■ Directions ■
Examine the records and identify each line that includes the string "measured". Copy those lines.

■ Records supplied ■
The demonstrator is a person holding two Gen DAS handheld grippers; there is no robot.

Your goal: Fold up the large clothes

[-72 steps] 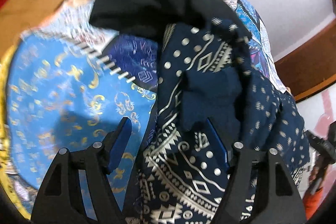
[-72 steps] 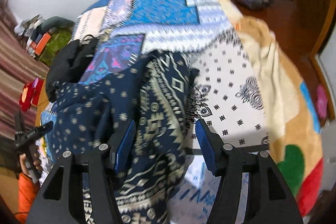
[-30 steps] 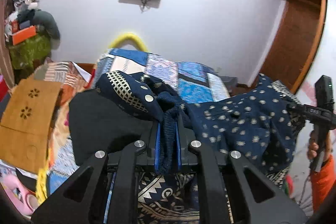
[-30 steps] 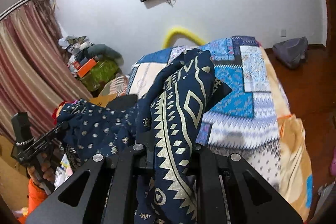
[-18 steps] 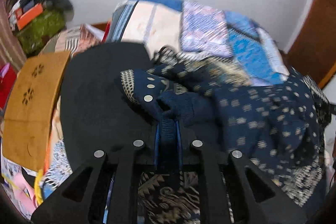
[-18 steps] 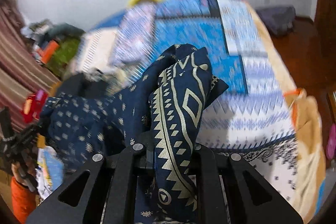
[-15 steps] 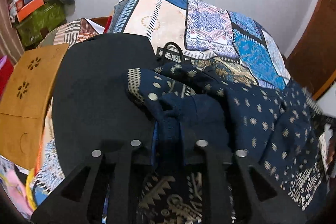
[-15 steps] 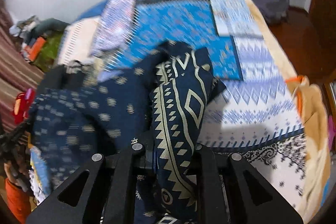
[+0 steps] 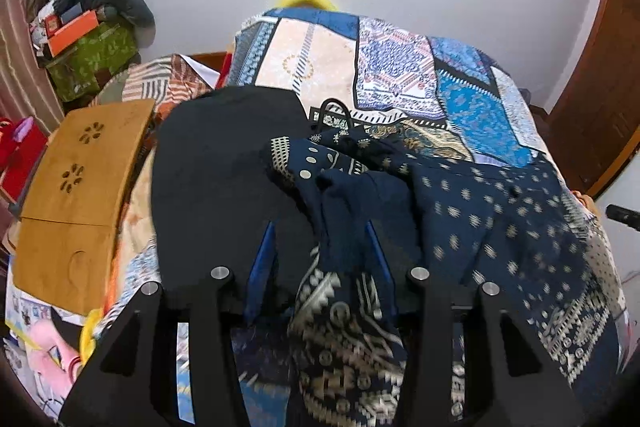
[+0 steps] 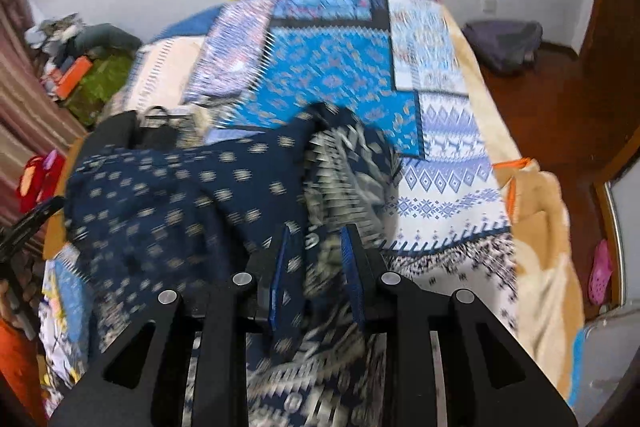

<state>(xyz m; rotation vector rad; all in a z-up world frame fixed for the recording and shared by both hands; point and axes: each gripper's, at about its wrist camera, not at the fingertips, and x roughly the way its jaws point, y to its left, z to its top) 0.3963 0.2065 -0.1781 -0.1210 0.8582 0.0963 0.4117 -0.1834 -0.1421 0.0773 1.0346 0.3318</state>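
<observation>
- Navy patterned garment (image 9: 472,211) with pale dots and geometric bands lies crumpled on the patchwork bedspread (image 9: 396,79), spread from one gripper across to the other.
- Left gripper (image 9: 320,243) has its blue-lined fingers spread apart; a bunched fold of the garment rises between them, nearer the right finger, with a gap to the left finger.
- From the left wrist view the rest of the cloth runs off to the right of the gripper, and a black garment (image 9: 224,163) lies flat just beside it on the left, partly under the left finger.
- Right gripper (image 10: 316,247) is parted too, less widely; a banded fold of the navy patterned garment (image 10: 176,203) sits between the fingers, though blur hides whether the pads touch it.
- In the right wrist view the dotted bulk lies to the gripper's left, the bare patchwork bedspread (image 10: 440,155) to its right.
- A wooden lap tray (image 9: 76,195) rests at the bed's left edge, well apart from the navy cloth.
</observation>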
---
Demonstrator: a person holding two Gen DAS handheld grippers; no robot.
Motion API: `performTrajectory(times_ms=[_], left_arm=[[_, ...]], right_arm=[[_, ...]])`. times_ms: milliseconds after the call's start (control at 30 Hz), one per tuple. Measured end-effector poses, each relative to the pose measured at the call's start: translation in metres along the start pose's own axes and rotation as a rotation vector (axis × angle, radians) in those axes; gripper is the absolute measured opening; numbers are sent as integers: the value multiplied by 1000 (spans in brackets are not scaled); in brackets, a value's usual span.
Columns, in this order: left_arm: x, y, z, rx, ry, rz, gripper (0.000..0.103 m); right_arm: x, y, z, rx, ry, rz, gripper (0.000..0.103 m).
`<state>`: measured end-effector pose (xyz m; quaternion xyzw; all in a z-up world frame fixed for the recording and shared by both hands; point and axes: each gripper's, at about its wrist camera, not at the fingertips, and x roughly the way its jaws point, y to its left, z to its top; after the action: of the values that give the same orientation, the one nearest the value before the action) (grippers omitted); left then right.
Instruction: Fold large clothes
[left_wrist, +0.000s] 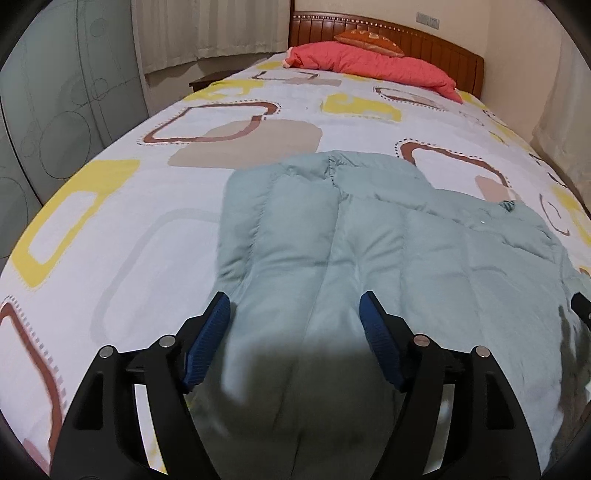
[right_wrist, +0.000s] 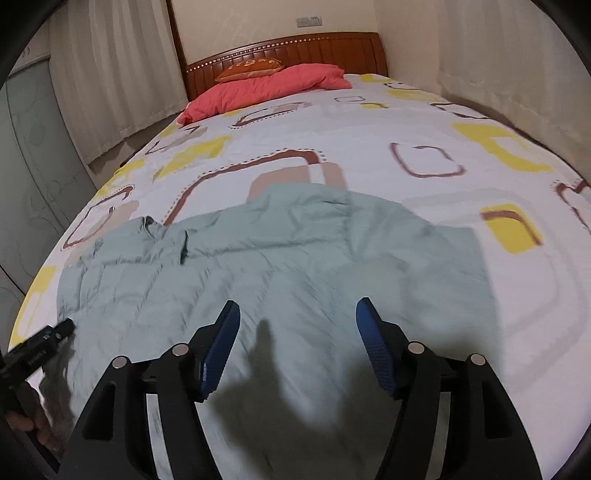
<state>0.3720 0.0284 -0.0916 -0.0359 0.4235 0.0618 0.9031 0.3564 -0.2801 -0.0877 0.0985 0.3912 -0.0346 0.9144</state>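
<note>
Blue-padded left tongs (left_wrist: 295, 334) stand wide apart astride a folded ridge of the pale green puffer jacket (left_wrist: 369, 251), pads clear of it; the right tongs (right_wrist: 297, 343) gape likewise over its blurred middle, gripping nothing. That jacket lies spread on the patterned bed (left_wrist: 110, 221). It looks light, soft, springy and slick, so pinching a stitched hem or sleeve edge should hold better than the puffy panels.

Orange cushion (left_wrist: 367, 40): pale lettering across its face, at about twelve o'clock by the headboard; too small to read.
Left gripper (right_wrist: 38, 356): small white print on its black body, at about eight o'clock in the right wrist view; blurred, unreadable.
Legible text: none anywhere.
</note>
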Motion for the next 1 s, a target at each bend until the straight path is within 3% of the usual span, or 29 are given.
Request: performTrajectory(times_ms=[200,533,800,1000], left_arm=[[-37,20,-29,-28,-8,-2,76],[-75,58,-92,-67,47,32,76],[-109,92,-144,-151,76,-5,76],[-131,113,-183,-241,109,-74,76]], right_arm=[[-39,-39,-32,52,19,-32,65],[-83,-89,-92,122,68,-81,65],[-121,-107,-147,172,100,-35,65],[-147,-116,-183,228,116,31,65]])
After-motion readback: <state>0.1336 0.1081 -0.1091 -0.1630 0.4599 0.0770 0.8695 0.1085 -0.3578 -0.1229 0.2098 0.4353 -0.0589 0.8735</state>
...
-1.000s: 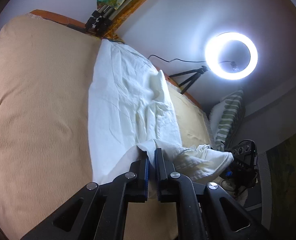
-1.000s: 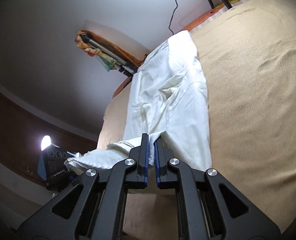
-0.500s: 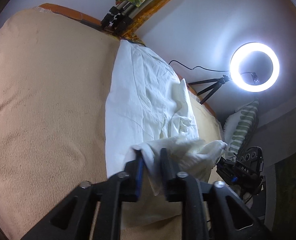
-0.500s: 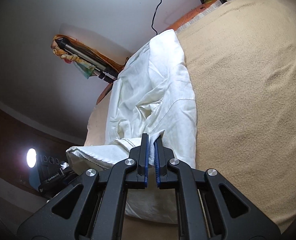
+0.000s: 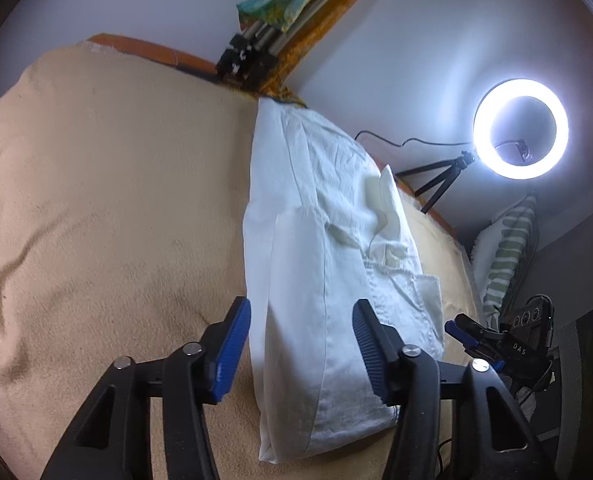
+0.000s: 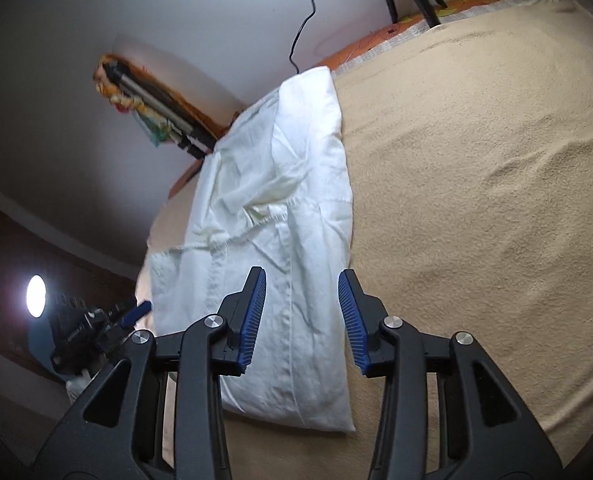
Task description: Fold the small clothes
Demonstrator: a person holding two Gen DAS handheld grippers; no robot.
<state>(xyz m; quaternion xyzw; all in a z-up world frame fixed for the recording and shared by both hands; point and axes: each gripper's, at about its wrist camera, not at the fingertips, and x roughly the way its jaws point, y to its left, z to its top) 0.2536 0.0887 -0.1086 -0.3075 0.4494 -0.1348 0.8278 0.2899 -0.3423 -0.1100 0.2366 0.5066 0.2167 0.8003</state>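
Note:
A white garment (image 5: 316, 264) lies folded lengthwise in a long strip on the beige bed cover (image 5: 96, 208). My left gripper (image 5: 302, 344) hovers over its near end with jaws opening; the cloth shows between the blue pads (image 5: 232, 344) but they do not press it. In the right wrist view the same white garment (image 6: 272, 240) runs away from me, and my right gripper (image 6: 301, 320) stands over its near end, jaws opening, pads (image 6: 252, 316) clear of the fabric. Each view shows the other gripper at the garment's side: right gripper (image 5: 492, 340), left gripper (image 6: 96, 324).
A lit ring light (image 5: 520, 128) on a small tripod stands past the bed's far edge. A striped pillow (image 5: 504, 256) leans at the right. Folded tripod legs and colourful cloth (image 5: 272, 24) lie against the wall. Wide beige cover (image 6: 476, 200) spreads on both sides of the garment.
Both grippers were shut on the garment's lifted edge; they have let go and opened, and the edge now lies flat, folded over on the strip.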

■ Response area ■
Motion API: `performTrajectory(times_ms=[_], left_arm=[[_, ...]], right_arm=[[_, ...]])`. times_ms: milliseconds after the call's start (control at 30 Hz), one per tuple. Measured end-effector poses, each relative to the pose measured at the call's start: translation in metres along the start pose's own axes and rotation as a rotation vector (axis × angle, radians) in those axes; gripper is the absolute measured opening; numbers are sent as integers: the value multiplied by 1000 (spans in brackets are not scaled); in brackets, a value's usual span.
`<state>`: measured end-effector pose (xyz m; quaternion xyzw; all in a z-up world frame fixed for the recording and shared by both hands; point and axes: each gripper's, at about its wrist camera, not at the fingertips, and x roughly the way its jaws point, y to its left, z to its top; after the action: of the values that give the same orientation, the one nearest the value before the action) (grippers omitted); left then right.

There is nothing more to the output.